Exercise aim
Give back an exact copy of the lines from the start of the material through the line bearing "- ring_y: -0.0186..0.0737". Include both ends and nothing else.

Record excerpts
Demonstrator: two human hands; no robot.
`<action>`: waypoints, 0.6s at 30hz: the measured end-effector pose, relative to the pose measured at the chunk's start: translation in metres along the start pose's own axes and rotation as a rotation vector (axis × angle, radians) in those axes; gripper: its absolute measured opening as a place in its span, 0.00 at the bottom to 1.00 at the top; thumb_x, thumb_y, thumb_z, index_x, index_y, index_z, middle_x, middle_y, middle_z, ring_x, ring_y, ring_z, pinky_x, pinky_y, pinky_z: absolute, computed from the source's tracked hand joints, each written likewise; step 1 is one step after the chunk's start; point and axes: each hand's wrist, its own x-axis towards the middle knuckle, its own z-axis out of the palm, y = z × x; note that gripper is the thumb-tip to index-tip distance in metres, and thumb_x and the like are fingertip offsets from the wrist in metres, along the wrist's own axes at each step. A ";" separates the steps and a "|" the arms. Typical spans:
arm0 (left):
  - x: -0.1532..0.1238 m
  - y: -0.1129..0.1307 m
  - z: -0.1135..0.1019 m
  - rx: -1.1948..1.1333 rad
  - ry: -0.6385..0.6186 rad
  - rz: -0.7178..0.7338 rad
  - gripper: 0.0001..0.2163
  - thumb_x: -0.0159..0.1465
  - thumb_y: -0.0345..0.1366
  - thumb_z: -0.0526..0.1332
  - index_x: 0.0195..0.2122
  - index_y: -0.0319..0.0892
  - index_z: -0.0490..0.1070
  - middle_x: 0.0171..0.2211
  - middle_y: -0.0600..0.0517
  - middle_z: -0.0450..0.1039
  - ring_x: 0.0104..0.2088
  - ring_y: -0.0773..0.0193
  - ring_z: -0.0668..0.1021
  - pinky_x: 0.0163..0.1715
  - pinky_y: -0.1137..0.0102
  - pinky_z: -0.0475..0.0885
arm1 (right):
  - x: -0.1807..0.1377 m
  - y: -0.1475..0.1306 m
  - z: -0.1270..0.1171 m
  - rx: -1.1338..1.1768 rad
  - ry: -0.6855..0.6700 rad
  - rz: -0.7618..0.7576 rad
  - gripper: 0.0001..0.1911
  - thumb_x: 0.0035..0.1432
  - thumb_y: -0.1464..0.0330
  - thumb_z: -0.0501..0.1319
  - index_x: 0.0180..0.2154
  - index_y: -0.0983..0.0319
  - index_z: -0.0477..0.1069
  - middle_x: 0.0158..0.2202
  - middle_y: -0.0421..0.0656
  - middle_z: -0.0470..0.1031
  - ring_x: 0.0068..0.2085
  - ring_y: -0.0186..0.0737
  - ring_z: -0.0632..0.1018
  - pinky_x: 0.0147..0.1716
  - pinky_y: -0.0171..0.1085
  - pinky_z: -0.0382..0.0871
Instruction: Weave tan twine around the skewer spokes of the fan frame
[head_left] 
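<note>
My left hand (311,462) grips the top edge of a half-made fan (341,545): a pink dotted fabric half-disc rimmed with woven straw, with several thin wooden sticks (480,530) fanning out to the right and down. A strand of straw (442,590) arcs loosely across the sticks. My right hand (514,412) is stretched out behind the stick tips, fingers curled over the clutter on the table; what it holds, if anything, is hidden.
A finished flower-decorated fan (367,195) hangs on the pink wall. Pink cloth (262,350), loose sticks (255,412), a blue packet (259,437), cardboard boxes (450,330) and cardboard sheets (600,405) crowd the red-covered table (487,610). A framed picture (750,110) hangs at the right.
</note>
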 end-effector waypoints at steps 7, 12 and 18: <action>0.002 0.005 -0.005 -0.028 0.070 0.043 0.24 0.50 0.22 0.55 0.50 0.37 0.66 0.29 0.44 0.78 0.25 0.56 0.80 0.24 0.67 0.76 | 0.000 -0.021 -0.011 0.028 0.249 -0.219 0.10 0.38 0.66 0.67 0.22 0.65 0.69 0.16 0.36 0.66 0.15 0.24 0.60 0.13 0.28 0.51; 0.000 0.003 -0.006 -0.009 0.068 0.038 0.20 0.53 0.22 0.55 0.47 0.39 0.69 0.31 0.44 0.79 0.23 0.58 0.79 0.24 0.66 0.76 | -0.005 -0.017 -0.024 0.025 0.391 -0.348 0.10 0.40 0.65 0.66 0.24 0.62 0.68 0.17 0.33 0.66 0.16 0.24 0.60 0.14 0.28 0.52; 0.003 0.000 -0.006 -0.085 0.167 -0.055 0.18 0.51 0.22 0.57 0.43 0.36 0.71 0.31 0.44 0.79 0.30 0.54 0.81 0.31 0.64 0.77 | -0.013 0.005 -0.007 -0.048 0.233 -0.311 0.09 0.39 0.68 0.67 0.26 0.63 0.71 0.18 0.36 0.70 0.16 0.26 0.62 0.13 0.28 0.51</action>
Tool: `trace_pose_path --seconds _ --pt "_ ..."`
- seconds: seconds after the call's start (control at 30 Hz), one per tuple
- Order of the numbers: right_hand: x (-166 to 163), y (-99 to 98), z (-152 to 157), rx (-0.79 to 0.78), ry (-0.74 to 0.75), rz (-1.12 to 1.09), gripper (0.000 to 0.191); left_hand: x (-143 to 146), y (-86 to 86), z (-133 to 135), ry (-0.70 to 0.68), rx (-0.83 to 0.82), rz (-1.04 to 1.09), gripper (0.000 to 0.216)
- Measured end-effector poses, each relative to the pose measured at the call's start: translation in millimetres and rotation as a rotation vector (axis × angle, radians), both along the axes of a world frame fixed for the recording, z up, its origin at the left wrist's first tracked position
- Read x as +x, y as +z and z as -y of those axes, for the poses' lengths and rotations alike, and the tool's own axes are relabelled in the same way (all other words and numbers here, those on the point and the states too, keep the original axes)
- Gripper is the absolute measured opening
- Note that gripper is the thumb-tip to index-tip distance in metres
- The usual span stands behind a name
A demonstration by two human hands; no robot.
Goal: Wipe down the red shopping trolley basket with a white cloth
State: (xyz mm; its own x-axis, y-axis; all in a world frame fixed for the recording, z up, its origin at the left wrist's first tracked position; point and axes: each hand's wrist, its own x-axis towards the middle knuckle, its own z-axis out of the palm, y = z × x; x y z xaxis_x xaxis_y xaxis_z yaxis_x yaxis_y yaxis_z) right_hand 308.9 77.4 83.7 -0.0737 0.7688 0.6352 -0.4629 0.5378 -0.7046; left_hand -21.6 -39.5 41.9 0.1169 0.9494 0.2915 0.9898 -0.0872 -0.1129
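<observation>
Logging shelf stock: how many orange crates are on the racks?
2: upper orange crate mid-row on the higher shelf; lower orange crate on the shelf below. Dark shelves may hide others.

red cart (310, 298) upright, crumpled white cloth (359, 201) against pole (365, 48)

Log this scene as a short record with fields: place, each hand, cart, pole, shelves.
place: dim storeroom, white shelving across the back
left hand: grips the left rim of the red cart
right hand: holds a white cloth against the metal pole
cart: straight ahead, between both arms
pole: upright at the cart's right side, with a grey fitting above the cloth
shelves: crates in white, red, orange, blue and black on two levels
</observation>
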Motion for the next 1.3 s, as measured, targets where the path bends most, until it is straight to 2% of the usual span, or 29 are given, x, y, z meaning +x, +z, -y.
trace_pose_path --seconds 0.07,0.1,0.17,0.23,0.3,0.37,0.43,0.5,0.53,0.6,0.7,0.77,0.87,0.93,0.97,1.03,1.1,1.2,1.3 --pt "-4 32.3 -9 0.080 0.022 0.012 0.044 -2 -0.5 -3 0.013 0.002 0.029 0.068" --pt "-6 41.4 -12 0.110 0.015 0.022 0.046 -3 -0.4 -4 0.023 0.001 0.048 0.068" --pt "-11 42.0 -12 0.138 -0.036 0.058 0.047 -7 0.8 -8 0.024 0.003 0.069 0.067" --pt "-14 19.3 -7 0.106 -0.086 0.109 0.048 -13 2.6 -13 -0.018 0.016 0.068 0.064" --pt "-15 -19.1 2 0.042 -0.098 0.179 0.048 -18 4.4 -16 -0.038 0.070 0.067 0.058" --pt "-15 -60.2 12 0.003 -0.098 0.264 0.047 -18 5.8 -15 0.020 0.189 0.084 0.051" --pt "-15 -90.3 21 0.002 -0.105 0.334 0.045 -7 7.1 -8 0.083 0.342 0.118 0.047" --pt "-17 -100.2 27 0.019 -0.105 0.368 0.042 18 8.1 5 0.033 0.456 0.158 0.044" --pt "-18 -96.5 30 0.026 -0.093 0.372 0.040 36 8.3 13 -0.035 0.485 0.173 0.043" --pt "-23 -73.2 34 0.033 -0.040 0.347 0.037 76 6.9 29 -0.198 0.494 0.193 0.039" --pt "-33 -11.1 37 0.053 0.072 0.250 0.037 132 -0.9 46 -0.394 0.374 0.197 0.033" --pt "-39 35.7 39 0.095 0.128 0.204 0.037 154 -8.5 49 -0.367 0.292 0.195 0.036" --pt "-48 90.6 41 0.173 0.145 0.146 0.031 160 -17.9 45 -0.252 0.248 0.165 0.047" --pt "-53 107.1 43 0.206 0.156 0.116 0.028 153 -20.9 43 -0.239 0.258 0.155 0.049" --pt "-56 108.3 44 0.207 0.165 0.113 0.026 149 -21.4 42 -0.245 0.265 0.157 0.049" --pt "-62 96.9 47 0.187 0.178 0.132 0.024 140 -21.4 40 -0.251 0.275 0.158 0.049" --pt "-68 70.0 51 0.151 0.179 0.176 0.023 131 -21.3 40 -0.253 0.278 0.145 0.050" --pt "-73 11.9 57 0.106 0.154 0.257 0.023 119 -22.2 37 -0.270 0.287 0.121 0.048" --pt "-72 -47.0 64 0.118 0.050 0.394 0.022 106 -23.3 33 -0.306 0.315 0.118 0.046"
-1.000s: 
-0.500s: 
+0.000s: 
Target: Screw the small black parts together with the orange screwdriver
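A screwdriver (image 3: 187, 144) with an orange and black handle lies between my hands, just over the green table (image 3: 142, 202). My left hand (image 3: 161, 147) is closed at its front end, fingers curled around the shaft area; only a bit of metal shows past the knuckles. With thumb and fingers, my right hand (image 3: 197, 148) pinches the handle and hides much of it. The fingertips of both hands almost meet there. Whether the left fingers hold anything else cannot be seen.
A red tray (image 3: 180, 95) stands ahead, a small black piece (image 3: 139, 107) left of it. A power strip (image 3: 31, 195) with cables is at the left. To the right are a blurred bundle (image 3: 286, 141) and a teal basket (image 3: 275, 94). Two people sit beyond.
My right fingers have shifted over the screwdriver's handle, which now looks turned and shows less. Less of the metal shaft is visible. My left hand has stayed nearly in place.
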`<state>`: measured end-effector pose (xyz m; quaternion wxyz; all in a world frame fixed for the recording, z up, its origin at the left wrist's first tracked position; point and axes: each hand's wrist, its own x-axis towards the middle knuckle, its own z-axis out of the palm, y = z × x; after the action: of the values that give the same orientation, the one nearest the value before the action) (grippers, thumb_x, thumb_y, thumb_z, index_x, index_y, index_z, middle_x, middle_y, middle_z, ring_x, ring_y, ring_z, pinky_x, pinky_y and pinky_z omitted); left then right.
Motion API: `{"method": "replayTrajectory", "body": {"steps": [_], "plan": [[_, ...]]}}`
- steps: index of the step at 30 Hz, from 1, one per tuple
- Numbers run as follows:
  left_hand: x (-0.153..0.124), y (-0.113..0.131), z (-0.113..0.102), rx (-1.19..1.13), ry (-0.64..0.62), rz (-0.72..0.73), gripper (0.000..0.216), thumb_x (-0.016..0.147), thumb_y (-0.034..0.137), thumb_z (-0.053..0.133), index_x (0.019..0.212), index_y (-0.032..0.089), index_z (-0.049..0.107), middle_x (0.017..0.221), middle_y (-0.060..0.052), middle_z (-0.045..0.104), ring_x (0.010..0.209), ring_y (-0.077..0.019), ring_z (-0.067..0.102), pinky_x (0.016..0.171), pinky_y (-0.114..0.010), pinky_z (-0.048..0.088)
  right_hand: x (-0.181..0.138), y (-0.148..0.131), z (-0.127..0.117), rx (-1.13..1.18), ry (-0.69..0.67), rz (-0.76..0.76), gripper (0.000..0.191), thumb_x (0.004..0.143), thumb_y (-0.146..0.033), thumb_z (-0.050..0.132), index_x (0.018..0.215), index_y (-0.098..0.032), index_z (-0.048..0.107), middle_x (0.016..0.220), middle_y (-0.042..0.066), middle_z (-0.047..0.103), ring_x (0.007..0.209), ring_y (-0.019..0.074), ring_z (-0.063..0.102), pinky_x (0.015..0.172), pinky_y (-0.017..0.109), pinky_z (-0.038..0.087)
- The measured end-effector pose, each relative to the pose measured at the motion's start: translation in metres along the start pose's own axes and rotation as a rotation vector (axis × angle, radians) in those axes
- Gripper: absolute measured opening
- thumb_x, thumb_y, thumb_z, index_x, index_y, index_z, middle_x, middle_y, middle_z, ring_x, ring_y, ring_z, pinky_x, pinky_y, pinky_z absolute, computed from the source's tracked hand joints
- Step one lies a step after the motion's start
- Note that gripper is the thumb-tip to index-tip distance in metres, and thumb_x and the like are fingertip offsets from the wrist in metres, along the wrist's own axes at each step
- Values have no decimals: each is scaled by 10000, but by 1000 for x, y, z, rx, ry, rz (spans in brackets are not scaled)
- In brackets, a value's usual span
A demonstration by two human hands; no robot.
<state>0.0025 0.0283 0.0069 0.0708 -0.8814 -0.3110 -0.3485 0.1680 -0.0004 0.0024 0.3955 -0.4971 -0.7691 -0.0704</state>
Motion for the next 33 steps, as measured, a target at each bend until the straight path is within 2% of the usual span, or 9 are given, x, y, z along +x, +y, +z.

Written reply
Demonstrator: two human hands; no robot.
`<action>`: waypoints, 0.6s at 30hz: the measured end-effector pose, relative to the pose measured at the chunk's start: translation in metres along the start pose's own axes and rotation as a rotation vector (axis × angle, radians) in those axes; gripper: its absolute measured opening as a place in its span, 0.00 at the bottom to 1.00 at the top; thumb_x, thumb_y, thumb_z, index_x, index_y, index_z, middle_x, middle_y, middle_z, ring_x, ring_y, ring_z, pinky_x, pinky_y, pinky_z: absolute, computed from the source's tracked hand joints, each written likewise; step 1 is one step after the chunk's start; point and axes: each hand's wrist, its own x-axis towards the middle knuckle, its own z-axis out of the palm, y = z × x; note that gripper is the thumb-tip to index-tip distance in metres, and thumb_x and the like are fingertip offsets from the wrist in metres, along the wrist's own axes at each step. A ";" separates the steps and a "|" the arms. Typical spans:
arm0 (left):
  - x: -0.1532..0.1238 m
  - y: -0.1129..0.1307 m
  - z: -0.1135..0.1019 m
  - rx: -1.1948..1.1333 rad
  - ry: -0.6385..0.6186 rad
  - rz: -0.7178..0.7338 rad
  - gripper: 0.0001..0.2163
  - thumb_x: -0.0159..0.1465
  - thumb_y: -0.0345..0.1366
  - thumb_z: -0.0526..0.1332
  - index_x: 0.0195..0.2122
  - index_y: -0.0319..0.0892
  - index_z: -0.0490..0.1070
  - middle_x: 0.0171..0.2211
  - middle_y: -0.0600..0.0517
  - middle_z: -0.0450..0.1039
  - ring_x: 0.0104..0.2088
  - ring_y: -0.0773..0.0193
  - ring_z: -0.0668..0.1021
  - pinky_x: 0.0163..0.1715
  - pinky_y: -0.1137..0.0102
  - pinky_z: -0.0475..0.0885
arm1 (right):
  - x: -0.1807..0.1377 m
  - y: -0.1475..0.1306 m
  - z: -0.1270..0.1171 m
  - rx: -1.1338..1.1768 rad
  - ry: -0.6855..0.6700 rad
  - rz: -0.7618..0.7576 rad
  - gripper: 0.0001..0.1911
  - thumb_x: 0.0035..0.1432
  - thumb_y: -0.1464..0.0330
  - thumb_z: -0.0501..0.1319
  - index_x: 0.0180..0.2154
  - index_y: -0.0983..0.0319
  - index_z: -0.0477..0.1069
  - middle_x: 0.0158..0.2202
  - middle_y: -0.0421..0.0656
  - middle_z: -0.0470..0.1031
  - ring_x: 0.0068..0.2085
  - ring_y: -0.0186..0.0737

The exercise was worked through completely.